» Assignment: The answer must be every line of the records below that contains the word "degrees", copied out.

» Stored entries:

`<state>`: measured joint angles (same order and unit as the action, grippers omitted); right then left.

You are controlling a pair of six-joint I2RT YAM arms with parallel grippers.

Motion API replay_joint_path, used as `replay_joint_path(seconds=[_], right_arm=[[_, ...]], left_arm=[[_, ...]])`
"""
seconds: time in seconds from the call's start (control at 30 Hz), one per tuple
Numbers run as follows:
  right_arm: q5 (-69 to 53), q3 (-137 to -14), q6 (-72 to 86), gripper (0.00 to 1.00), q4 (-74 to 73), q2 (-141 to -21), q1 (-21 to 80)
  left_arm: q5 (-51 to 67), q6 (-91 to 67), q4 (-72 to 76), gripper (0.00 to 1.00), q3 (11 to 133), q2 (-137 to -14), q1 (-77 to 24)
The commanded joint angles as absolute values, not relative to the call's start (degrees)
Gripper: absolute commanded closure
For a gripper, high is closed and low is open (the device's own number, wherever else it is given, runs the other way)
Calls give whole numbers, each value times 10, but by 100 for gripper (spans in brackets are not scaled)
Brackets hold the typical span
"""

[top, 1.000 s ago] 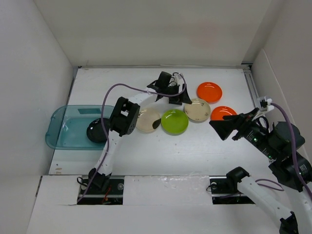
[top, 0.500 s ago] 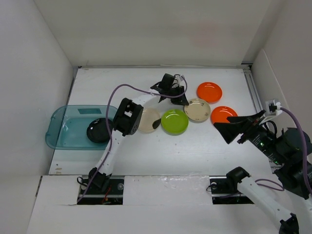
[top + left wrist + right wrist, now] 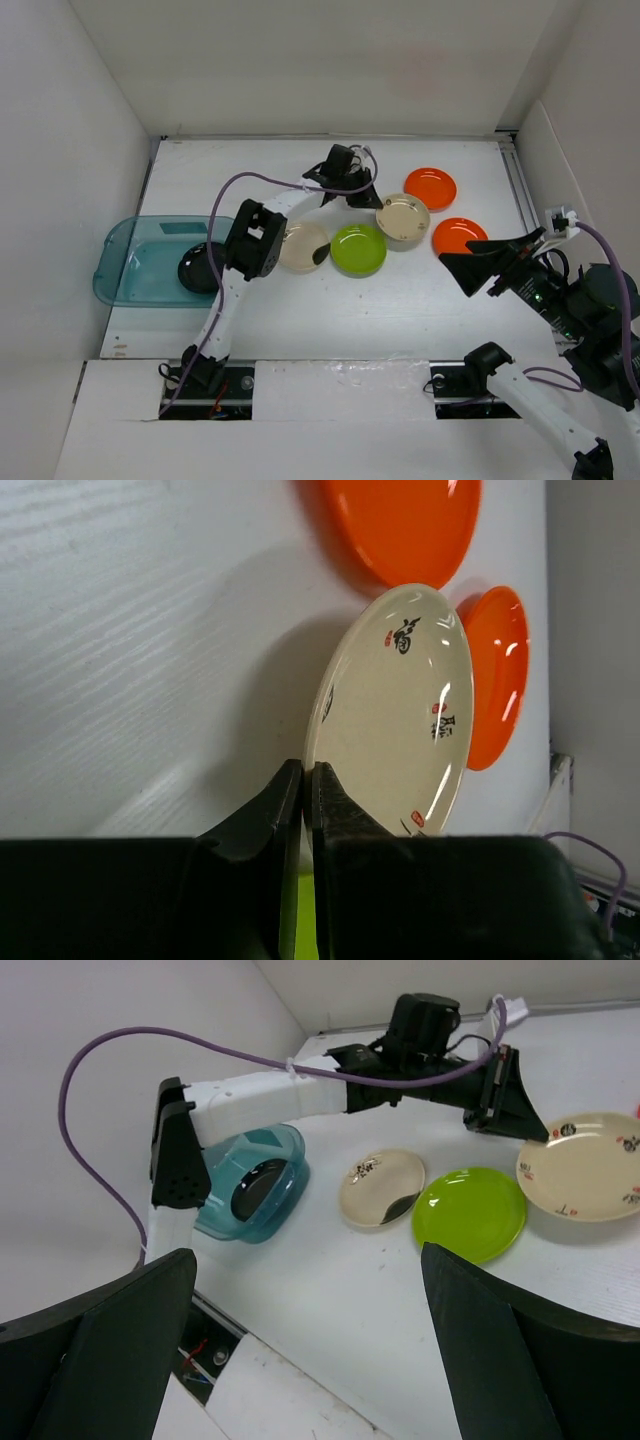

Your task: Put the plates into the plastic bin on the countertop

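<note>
Step in hand, by the look of it: pickup of one plate for the carry to the bin.

Nearest, at the right: right gripper (image 3: 470, 268), hanging over the countertop (image 3: 330, 310), fingers spread wide, empty, well apart from every plate.

Farther in, at the left edge: bin (image 3: 112, 262), one black plate (image 3: 198, 268) lying inside. To its right, flat on the countertop: second cream plate (image 3: 298, 245), with a dark patch of unclear nature at its right rim. Just beside it, lime plate (image 3: 358, 249). Toward the right, orange plate (image 3: 458, 234).

Beyond that row: left gripper (image 3: 300, 772), fingers (image 3: 268, 815) pressed onto the near rim of the cream plate (image 3: 395, 710), pinching it edge-on. Tilted, near rim raised, shadow beneath. Far rim touching the countertop or clear of it: cannot tell. Farthest: other orange plate (image 3: 430, 188), flat.

Calls next, probably, for a lift high enough to clear the lime plate and the second cream plate. Then a long sweep left and a release over the bare part of the bin beside the black plate. Risk: slip or swing from so thin a hold.

Writing: dark brush characters and small red marks on the cream plate, East Asian in look, not surely readable. Similar marks on the second cream plate, illegible. Faint rectangle in the bin, possibly a label, nothing legible. No brand visible.
</note>
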<state>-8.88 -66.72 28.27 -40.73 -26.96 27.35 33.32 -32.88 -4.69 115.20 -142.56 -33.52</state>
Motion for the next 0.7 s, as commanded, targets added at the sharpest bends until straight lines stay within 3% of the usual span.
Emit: replay_joint_path(seconds=[0.0,0.07,0.23,0.33,0.5,0.67], right_arm=[[-91,-692,283,0,-397,-265,275],[-85,-692,283,0,-402,-265,275],[-85,-698,283,0,-403,-265,275],[-91,-698,283,0,-403,-265,275],[-109,-698,283,0,-397,-265,275],[-120,-686,277,0,-385,-275,275]], left_arm=[[343,-359,-46,100,1174,-1289,-309],[331,-354,-89,100,1181,-1278,-308],[165,-380,-157,100,1122,-1141,-251],[124,-418,-153,100,993,-1029,-185],[132,-444,-123,100,735,-823,16],[90,-436,-211,100,635,-633,143]])
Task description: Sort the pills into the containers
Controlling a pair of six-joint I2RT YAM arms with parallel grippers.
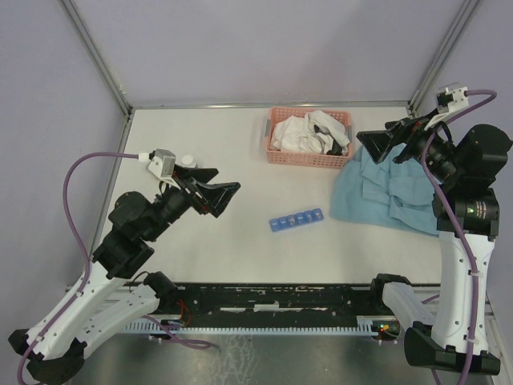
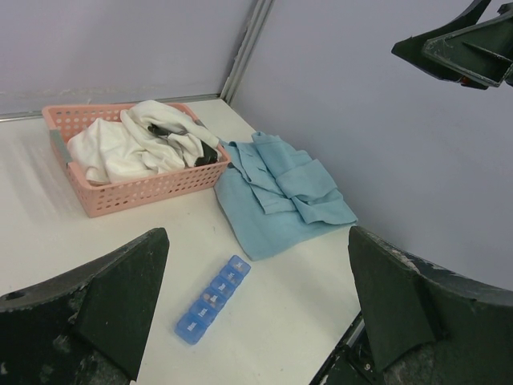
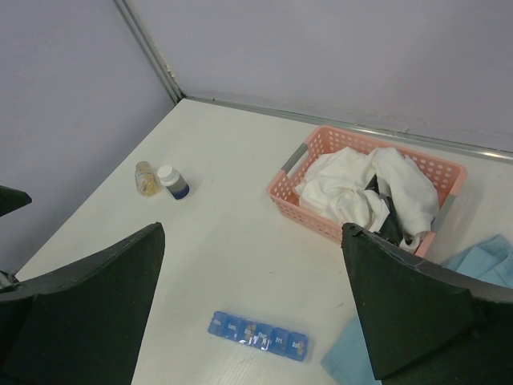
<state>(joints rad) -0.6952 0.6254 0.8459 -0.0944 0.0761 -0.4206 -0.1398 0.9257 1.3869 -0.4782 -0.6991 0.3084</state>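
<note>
While both arms hang above the table (image 1: 200, 257), the left gripper (image 1: 224, 195) has its fingers spread wide and grips nothing, and the right gripper (image 1: 370, 148) stands just as wide, also holding nothing.

The organiser (image 1: 296, 219), a blue strip of small square compartments, lies flat on the table, ahead of and below the left gripper. In the left wrist view it sits between the two fingers, nearer the left one. From the right gripper it also lies ahead and below, between its fingers, and it is well apart from both tools. Some compartments hold small pale bits, too small to make out.

Beyond the organiser from the left gripper sits a pink basket (image 1: 309, 160) heaped with white cloth (image 1: 300, 132). The right gripper hovers just beside the basket's end, above a crumpled blue cloth (image 1: 385, 192) that reaches the basket's corner.

Two small bottles stand upright, just beside each other, close behind the left gripper: a clear bottle (image 3: 145, 178) with tan contents and a white-capped bottle (image 3: 172, 182). They are well apart from the right gripper.
</note>
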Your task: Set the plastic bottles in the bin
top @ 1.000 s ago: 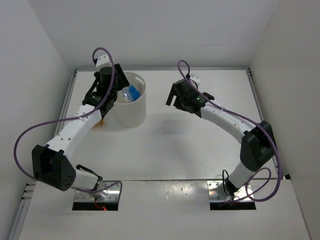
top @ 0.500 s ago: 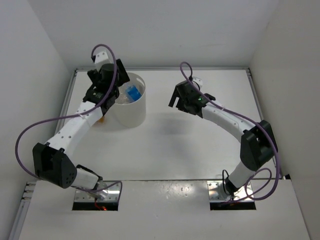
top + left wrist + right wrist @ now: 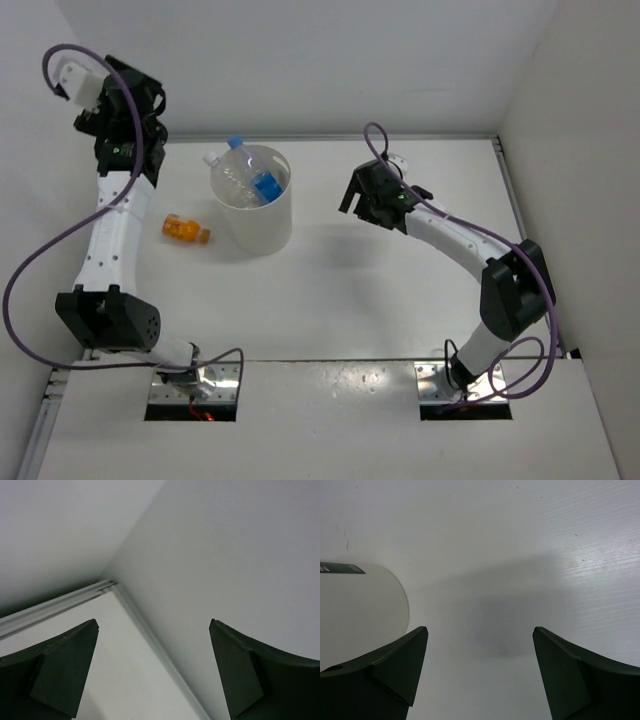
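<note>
Top external view: two bottles already lie in the bin [image 3: 268, 232] near the far-left corner of the table [image 3: 350, 290]. The blue-capped bottle [image 3: 262, 183] and the pale bottle [image 3: 231, 178] both lean with their necks poking over the bin's far-left rim. The orange bottle [image 3: 185, 229] is left to do. It lies on its side just beside the bin, toward the left edge, with its long axis roughly along the far edge and one end toward the bin. I cannot tell which end carries the cap.

It looks light, thin-walled and smooth, so it may roll or dent. A grip across the middle of the body seems best.

The left gripper [image 3: 153, 625] is spread wide and empty, raised toward the far-left corner. The right gripper [image 3: 480, 630] is also wide and empty, hovering right of the bin.
</note>
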Controlling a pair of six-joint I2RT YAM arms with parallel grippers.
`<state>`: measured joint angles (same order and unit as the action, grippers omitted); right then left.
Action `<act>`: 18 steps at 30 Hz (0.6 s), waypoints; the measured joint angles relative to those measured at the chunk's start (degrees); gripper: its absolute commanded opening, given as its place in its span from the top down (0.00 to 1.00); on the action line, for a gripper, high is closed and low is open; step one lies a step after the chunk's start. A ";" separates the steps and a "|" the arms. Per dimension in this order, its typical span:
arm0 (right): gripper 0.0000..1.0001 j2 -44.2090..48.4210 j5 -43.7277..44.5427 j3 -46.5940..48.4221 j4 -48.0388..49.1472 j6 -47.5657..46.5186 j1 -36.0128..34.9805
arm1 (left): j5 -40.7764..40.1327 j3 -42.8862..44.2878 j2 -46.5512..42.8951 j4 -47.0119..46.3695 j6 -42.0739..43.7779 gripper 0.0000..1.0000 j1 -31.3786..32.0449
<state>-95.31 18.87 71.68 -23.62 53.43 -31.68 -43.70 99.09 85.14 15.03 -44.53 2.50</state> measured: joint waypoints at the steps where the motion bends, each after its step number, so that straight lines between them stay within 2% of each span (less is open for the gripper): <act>1: 0.13 0.00 0.02 0.00 -0.02 0.07 0.13 | 1.57 -1.33 0.26 1.25 -1.75 0.00 -2.97; 4: 0.13 0.11 0.20 0.00 -0.02 0.15 0.79 | 6.69 -5.95 1.42 5.05 -5.22 0.00 -9.55; 8: 0.13 0.33 0.57 0.00 0.00 0.17 1.86 | 13.40 -14.03 2.21 9.09 -8.44 0.00 -14.43; 18: 0.13 1.09 -0.87 -1.42 1.36 1.03 5.22 | 26.43 -24.48 5.70 10.21 -10.12 0.00 -16.11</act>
<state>-94.21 18.00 70.26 -22.26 54.46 -26.46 -17.28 74.61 90.85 25.23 -54.65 -13.61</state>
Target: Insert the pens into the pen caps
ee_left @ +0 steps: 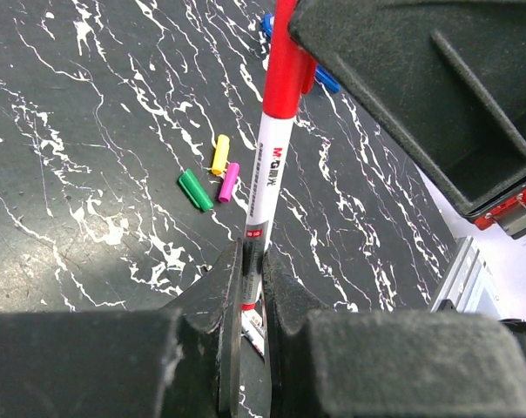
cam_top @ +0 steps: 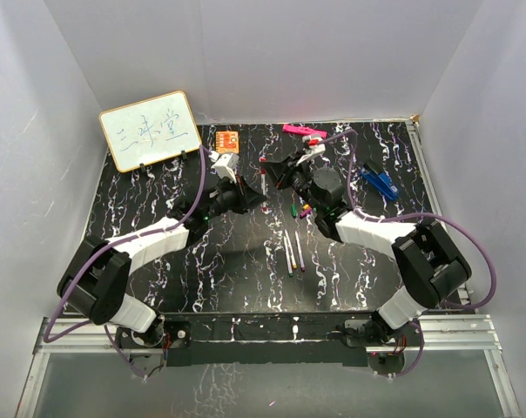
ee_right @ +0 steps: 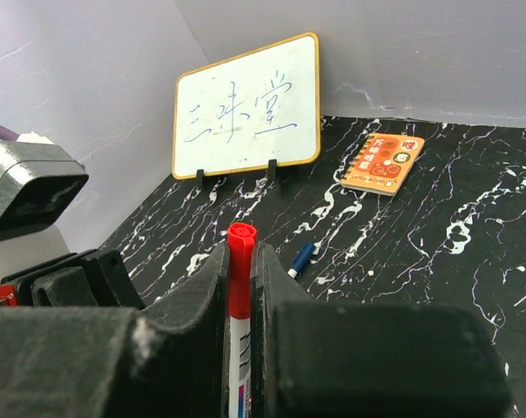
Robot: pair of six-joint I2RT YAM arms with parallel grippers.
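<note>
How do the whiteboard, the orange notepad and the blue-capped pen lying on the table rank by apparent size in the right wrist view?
1. whiteboard
2. orange notepad
3. blue-capped pen, smallest even though it lies nearer the camera than the other two.

Both arms reached to mid-table, the left gripper (cam_top: 254, 184) and right gripper (cam_top: 272, 171) tip to tip at one red-ended pen (cam_top: 262, 178). Three pens (cam_top: 286, 246) lay just nearer on the black marbled table (cam_top: 158, 287); a whiteboard (cam_top: 150, 129) stood far left.
</note>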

» Completed exercise:
The commanded joint angles as absolute values, not relative to the call's start (degrees)
Action `<act>`: 18 steps at 30 Hz (0.6 s), waypoints; the measured joint angles relative to those measured at the chunk's start (degrees); gripper: its absolute commanded opening, given as its place in its span from the top down (0.00 to 1.00); on the action line, for a gripper, high is closed and low is open; step one lies a step after the chunk's start. A ";" separates the steps and a "|" the arms. Per dimension in this order, its typical span:

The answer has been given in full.